■ Your objective: Set down all of the data exactly as it appears.

##### Dataset excerpt

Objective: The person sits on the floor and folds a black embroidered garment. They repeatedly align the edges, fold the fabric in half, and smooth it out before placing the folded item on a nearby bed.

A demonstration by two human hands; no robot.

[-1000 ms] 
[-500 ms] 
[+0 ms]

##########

■ Answer box:
Objective: The person sits on the floor and folds a black embroidered garment. They repeatedly align the edges, fold the fabric in half, and smooth it out before placing the folded item on a nearby bed.

A demonstration by two human hands; no robot.

[-1000 ms] 
[-500 ms] 
[+0 ms]

The required output has now been supplied.